Write out all of the records below precisely as given, omitting the images.

(Source records)
┏━━

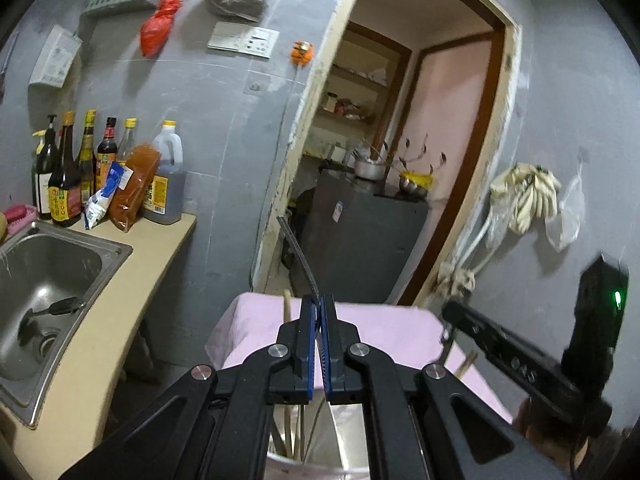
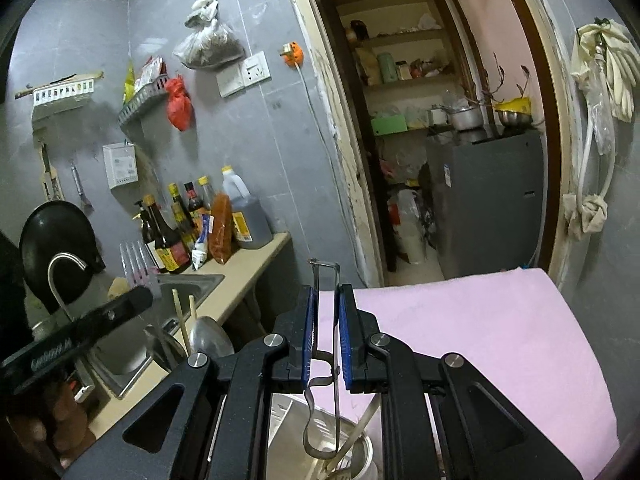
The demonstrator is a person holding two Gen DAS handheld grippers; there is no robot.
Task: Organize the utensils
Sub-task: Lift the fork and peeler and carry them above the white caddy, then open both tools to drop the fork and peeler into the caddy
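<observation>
My left gripper [image 1: 318, 300] is shut on a thin flat steel utensil handle [image 1: 298, 248] that sticks up and to the left from between the blue pads. Beneath it stands a steel utensil holder [image 1: 280, 460] with a cream chopstick [image 1: 286, 304] rising beside the jaws. My right gripper [image 2: 328, 292] is shut on a bent steel-strip utensil [image 2: 322, 360]. Its hooked top shows above the pads and its looped lower end hangs over a steel holder [image 2: 360, 452]. Both hover over a pink cloth [image 2: 480, 340]. A steel ladle [image 2: 208, 336] and chopsticks [image 2: 180, 316] stand at the left.
A steel sink [image 1: 48, 272] lies in the beige counter [image 1: 160, 248], with sauce bottles [image 1: 68, 184] at its back. A black wok [image 2: 56, 240] and a faucet [image 2: 64, 264] are by the wall. Through the doorway stands a grey fridge [image 2: 488, 192].
</observation>
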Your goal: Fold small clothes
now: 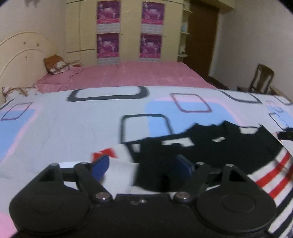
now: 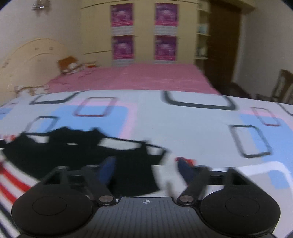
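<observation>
A small shirt (image 1: 210,152), black over the chest with white sleeves and red-and-white stripes lower down, lay spread on the patterned sheet (image 1: 73,128) of the bed, at its near edge. Beyond it a pink cover (image 1: 137,75) ran to the far wall, where four purple posters (image 1: 108,12) hung on the wardrobe.

The left gripper (image 1: 142,164) stood with its jaws wide apart over the shirt's left shoulder, where the white sleeve met the black cloth; nothing was pinched between its blue pads (image 1: 100,164). The right gripper (image 2: 146,170) was likewise spread, straddling the right shoulder seam, and held nothing. Both views were blurred, so whether the pads touched the fabric could not be told.

The step in hand looked like the opening one: both grippers lining up on the two sides of the shirt to take hold. The garment appeared flat and not yet folded. The next move would call for lowering each gripper until one pad slid under the cloth, closing on a single layer at each shoulder or sleeve, then carrying the sides inward evenly so the shirt did not bunch.
</observation>
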`<action>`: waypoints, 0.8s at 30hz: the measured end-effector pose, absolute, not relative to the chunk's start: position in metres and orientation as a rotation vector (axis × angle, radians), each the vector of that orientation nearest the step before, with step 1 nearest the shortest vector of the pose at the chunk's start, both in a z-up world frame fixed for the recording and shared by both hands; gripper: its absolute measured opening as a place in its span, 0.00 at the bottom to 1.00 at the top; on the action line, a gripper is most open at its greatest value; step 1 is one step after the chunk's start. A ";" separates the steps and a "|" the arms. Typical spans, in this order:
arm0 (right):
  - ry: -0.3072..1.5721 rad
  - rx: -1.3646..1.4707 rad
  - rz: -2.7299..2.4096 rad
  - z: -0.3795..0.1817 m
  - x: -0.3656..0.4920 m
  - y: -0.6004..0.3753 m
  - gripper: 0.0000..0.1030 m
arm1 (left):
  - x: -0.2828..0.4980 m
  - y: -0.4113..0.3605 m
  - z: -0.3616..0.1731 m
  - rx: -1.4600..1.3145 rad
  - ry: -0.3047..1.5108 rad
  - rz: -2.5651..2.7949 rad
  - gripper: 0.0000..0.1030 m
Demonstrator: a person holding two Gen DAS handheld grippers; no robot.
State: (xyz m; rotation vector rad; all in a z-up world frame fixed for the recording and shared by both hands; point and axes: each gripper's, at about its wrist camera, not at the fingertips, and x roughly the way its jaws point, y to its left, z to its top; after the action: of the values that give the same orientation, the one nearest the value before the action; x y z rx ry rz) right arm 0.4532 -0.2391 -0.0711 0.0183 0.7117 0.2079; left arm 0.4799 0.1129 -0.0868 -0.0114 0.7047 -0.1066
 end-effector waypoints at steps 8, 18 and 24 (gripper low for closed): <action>0.777 -0.069 0.409 -0.098 0.465 -0.135 0.37 | 0.499 0.036 -0.111 0.017 0.767 -0.309 0.79; 0.816 0.040 0.116 -0.108 0.471 -0.254 0.38 | 0.481 0.140 -0.122 -0.050 0.774 -0.083 0.85; 0.729 0.035 0.231 -0.083 0.437 -0.220 0.61 | 0.456 0.086 -0.090 0.003 0.649 -0.145 0.83</action>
State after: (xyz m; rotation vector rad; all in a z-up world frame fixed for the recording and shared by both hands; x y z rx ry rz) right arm 0.4368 -0.2196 -0.0830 0.0351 0.7293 0.2307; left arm 0.4555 0.0860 -0.0897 0.0032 0.6491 -0.1451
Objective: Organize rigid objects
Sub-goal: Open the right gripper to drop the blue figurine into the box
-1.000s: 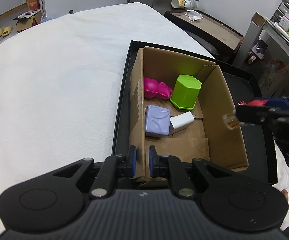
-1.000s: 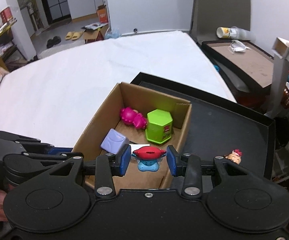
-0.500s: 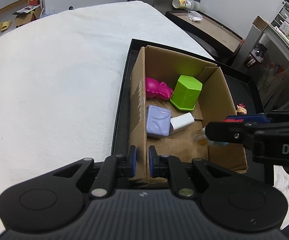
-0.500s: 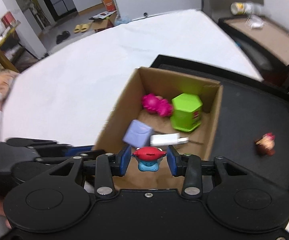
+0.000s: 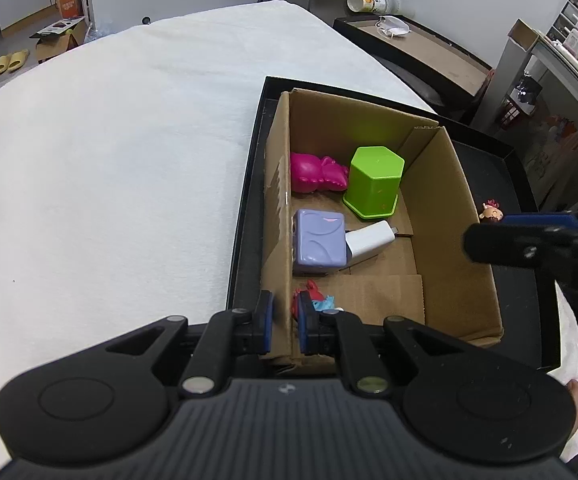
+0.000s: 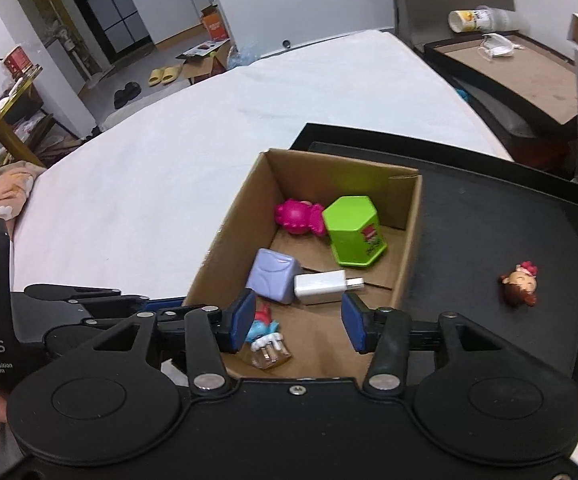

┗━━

▸ **PROBLEM SOLUTION**
The demonstrator is a person holding two Gen DAS handheld grippers; there is no robot.
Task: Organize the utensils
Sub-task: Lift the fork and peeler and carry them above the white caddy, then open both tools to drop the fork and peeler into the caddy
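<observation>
My left gripper [image 1: 318, 300] is shut on a thin flat steel utensil handle [image 1: 298, 248] that sticks up and to the left from between the blue pads. Beneath it stands a steel utensil holder [image 1: 280, 460] with a cream chopstick [image 1: 286, 304] rising beside the jaws. My right gripper [image 2: 328, 292] is shut on a bent steel-strip utensil [image 2: 322, 360]. Its hooked top shows above the pads and its looped lower end hangs over a steel holder [image 2: 360, 452]. Both hover over a pink cloth [image 2: 480, 340]. A steel ladle [image 2: 208, 336] and chopsticks [image 2: 180, 316] stand at the left.
A steel sink [image 1: 48, 272] lies in the beige counter [image 1: 160, 248], with sauce bottles [image 1: 68, 184] at its back. A black wok [image 2: 56, 240] and a faucet [image 2: 64, 264] are by the wall. Through the doorway stands a grey fridge [image 2: 488, 192].
</observation>
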Your goal: Fold small clothes
now: 
now: 
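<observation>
A small shirt (image 1: 210,152), black over the chest with white sleeves and red-and-white stripes lower down, lay spread on the patterned sheet (image 1: 73,128) of the bed, at its near edge. Beyond it a pink cover (image 1: 137,75) ran to the far wall, where four purple posters (image 1: 108,12) hung on the wardrobe.

The left gripper (image 1: 142,164) stood with its jaws wide apart over the shirt's left shoulder, where the white sleeve met the black cloth; nothing was pinched between its blue pads (image 1: 100,164). The right gripper (image 2: 146,170) was likewise spread, straddling the right shoulder seam, and held nothing. Both views were blurred, so whether the pads touched the fabric could not be told.

The step in hand looked like the opening one: both grippers lining up on the two sides of the shirt to take hold. The garment appeared flat and not yet folded. The next move would call for lowering each gripper until one pad slid under the cloth, closing on a single layer at each shoulder or sleeve, then carrying the sides inward evenly so the shirt did not bunch.
</observation>
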`<action>`: waypoints, 0.8s at 30hz: the measured end-effector pose, absolute, not relative to the chunk's start: position in metres and orientation as a rotation vector (axis × angle, radians), each the vector of that orientation nearest the step before, with step 1 nearest the shortest vector of the pose at the chunk's start, both in a z-up world frame fixed for the recording and shared by both hands; gripper: its absolute measured opening as a place in its span, 0.00 at the bottom to 1.00 at the top; on the action line, a gripper is most open at its greatest value; step 1 is one step after the chunk's start. A ";" separates the steps and a "|" the arms. Typical spans, in this order:
arm0 (right):
  - ry: -0.3072..1.5721 rad
  - rx: -1.3646..1.4707 rad
  - rz: -2.7299..2.4096 rad
  - z: -0.3795..0.1817 m
  - x: -0.3656..0.4920 m
  - y: -0.6004..0.3753 m
  - gripper: 0.0000..0.1030 m
arm1 (left):
  - x: -0.2828..0.4980 m
  - y: -0.4113..0.3605 m
  - z: -0.3616..0.1731 m
  - rx: -1.4600..1.3145 rad
  - ry: -0.3047..1.5108 rad
  - rz: -2.5651..2.7949 rad
  - gripper: 0.0000..0.1030 m
Demonstrator: a person holding two Gen DAS handheld grippers; no robot.
State: (xyz m; rotation vector rad; all in a z-up world frame fixed for the recording and shared by both hands; point and axes: each gripper's, at about its wrist camera, not at the fingertips, and x roughly the way its jaws point, y to its left, z to its top; after the action: of the values that give the same orientation, the one nearest the value before the action; x y z rx ry rz) right arm 0.4532 -0.2391 -0.0711 0.0183 0.7117 0.2079; left arm 0.4799 0.1129 -0.0868 -0.0114 0.7047 -0.1066
 end-effector waypoints at steps 8, 18 and 24 (gripper low for closed): <action>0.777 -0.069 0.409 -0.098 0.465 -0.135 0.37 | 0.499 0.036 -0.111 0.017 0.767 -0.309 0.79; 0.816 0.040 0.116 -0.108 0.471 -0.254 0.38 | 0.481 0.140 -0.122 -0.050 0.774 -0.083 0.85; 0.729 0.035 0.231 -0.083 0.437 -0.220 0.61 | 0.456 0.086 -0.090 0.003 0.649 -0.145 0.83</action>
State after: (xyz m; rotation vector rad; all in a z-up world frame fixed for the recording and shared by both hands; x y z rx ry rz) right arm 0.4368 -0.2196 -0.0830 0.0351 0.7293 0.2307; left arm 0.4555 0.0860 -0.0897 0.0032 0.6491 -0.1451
Objective: Organize rigid objects
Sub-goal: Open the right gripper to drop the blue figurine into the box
-1.000s: 
-1.000s: 
-0.500s: 
-0.500s: 
+0.000s: 
+0.000s: 

Nothing else is required to complete the output.